■ **What is needed**: Somewhere below is a line with "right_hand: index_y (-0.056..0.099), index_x" and, later, a line with "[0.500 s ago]"; repeat those two lines and all the lines between them, exactly as they are.

■ **Recorded information**:
▽
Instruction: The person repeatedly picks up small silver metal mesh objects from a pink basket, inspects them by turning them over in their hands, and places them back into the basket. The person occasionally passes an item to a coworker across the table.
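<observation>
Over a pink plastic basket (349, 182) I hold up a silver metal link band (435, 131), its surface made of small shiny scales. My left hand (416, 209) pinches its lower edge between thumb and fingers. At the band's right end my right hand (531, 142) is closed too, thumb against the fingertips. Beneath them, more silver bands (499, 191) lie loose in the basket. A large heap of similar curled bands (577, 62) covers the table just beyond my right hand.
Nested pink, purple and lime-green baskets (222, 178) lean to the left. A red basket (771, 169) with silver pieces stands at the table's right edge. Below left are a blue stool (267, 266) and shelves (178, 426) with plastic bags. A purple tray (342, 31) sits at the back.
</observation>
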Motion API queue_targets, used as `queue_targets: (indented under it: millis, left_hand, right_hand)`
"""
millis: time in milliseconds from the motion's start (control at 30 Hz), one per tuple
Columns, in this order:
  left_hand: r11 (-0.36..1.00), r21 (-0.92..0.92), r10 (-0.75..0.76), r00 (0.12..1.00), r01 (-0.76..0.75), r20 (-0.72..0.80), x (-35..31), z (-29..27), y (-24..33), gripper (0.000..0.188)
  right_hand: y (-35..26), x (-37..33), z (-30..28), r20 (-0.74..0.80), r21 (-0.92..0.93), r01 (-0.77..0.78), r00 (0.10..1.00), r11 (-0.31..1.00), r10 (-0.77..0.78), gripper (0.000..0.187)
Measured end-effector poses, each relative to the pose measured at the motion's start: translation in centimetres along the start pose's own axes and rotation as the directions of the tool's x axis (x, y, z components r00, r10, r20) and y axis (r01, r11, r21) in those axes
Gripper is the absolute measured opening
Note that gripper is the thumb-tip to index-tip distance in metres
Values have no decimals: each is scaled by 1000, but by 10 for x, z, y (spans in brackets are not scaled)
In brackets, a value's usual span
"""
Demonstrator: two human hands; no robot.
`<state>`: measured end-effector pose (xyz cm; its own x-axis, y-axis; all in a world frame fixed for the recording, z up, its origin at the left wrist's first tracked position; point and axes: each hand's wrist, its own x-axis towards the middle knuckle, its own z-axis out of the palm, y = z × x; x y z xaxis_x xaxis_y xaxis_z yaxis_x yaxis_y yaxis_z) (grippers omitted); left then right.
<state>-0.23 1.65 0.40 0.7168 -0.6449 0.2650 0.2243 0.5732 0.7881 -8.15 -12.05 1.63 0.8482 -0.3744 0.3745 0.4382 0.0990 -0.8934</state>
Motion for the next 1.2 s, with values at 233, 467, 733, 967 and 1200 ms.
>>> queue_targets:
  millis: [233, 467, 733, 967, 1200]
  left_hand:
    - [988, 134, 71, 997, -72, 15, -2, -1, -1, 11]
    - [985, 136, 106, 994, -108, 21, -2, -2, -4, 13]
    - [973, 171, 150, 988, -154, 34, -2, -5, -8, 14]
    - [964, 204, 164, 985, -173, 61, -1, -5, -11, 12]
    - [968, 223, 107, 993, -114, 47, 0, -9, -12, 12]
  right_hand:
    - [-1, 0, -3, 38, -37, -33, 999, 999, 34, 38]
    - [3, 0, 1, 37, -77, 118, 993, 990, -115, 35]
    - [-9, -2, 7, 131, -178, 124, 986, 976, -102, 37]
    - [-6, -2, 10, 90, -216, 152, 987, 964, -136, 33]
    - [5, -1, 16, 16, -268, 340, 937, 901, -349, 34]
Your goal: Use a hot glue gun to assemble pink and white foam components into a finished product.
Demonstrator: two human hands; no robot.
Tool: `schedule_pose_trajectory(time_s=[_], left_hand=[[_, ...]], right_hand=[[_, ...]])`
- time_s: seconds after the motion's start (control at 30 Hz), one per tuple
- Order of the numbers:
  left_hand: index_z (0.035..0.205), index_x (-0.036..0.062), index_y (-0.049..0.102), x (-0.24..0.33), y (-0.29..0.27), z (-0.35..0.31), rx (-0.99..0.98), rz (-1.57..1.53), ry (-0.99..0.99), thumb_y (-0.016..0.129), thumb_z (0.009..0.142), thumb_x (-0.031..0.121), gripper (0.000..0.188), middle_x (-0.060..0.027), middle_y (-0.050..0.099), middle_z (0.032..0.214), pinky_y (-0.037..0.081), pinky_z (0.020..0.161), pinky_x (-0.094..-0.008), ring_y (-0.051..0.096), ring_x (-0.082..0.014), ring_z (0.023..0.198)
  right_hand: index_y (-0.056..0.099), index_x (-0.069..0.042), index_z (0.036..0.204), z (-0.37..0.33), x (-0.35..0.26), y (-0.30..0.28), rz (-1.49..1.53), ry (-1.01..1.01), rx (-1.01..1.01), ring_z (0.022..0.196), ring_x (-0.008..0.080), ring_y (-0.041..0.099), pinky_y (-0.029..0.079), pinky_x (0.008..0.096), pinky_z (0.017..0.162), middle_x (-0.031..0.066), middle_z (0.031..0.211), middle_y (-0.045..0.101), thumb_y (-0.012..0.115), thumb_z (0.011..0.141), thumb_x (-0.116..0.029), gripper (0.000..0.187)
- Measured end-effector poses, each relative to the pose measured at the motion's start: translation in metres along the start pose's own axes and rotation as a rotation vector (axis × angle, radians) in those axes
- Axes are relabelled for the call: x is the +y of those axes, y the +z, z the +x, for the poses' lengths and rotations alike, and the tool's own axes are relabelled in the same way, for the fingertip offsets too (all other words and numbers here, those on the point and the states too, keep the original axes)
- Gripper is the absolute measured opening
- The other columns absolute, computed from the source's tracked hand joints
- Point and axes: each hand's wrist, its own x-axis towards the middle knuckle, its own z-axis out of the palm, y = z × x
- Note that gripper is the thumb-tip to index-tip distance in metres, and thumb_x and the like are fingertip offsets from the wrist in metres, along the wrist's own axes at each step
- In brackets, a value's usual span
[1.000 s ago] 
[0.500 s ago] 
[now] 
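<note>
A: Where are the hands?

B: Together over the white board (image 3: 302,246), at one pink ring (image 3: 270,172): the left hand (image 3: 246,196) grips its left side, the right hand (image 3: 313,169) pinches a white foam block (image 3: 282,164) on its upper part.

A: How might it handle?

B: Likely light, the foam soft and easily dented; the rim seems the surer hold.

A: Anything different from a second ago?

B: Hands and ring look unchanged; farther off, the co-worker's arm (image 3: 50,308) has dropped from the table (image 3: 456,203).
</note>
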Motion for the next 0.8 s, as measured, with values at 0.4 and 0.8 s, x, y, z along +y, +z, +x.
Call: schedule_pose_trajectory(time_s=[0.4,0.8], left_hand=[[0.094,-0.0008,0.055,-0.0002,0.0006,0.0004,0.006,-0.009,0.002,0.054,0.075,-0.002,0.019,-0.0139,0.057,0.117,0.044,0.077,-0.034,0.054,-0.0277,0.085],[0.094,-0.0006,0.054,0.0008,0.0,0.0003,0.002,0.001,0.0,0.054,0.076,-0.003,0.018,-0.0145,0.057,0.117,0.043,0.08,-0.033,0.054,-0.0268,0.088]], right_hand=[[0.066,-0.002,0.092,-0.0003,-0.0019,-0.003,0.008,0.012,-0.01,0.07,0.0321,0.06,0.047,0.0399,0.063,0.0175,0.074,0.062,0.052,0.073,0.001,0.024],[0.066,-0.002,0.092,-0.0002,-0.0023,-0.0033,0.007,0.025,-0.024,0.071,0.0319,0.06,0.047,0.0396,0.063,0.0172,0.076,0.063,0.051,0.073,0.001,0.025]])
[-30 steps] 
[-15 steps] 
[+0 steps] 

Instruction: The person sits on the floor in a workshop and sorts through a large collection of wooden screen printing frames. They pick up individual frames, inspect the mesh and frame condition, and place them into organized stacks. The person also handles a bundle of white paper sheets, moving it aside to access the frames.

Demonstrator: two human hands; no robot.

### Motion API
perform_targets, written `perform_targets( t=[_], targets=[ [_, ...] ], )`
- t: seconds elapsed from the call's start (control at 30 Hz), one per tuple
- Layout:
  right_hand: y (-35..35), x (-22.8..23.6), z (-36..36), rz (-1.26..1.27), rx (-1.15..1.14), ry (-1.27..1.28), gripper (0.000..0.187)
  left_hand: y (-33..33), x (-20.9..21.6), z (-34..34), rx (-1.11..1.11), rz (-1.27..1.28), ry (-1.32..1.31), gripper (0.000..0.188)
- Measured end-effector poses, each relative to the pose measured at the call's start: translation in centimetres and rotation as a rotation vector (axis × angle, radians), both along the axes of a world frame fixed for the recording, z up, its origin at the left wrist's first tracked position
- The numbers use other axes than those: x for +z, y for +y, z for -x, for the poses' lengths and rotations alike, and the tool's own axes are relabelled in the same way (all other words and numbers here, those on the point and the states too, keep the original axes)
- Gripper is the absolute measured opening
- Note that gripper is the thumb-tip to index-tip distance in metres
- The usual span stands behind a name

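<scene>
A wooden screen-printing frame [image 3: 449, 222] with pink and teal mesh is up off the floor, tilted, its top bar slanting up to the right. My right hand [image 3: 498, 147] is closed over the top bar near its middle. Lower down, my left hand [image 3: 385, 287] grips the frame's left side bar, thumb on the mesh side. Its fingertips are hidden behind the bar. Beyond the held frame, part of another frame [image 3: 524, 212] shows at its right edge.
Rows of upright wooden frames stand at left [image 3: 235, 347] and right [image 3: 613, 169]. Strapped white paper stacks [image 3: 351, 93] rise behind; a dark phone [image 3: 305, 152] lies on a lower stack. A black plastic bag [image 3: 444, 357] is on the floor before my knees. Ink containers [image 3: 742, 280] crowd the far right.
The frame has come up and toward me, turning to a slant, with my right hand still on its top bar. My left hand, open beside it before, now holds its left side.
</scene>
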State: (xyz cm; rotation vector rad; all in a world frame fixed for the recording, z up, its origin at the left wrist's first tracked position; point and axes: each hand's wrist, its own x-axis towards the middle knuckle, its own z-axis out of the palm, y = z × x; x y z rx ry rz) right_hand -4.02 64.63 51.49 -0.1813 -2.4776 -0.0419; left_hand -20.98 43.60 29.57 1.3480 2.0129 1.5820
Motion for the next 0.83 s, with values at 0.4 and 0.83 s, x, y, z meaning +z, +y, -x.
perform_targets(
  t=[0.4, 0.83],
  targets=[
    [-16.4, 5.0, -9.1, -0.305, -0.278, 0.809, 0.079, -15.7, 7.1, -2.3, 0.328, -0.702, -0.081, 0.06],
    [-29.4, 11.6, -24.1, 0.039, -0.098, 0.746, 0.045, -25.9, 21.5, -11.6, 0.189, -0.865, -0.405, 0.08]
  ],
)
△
■ **Completed exercise**:
  right_hand: index_y (-0.056..0.099), index_x (-0.069..0.042), index_z (0.036..0.204), z (-0.37..0.33), x (-0.35..0.26), y (-0.30..0.28), rz (-1.49..1.53), ry (-1.01..1.01), rx (-1.01..1.01), ring_z (0.022..0.196), ring_x (-0.008..0.080), ring_y (-0.041..0.099), pinky_y (-0.029..0.079), pinky_x (0.008..0.096), pinky_z (0.017..0.162), middle_x (-0.031..0.066), middle_z (0.031..0.211), middle_y (-0.045..0.101), thumb_y (-0.012..0.115), thumb_z (0.011..0.141), thumb_x (-0.116..0.029), gripper (0.000..0.187)
- Measured end-effector poses, each relative to the pose measured at the motion's start: translation in metres along the start pose's own axes and rotation as a rotation vector (axis × angle, radians) in those axes
- Axes are relabelled for the call: x is the +y of those axes, y the +z, z the +x, for the poses' lengths and rotations alike, and the tool's own axes are relabelled in the same way, for the fingertip offsets too (all other words and numbers here, those on the point and the states too, keep the original axes)
- Gripper is the absolute measured opening
- The other columns absolute, computed from the source's tracked hand joints
- Point and axes: each hand's wrist, its own x-axis towards the middle knuckle, its own z-axis out of the palm, y = z × x
- Note that gripper is the thumb-tip to index-tip distance in metres, and thumb_x and the like are fingertip offsets from the wrist in metres, along the wrist's own axes at each step
- In brackets, a value's usual span
[1.000 s ago] 
[0.500 s ago] 

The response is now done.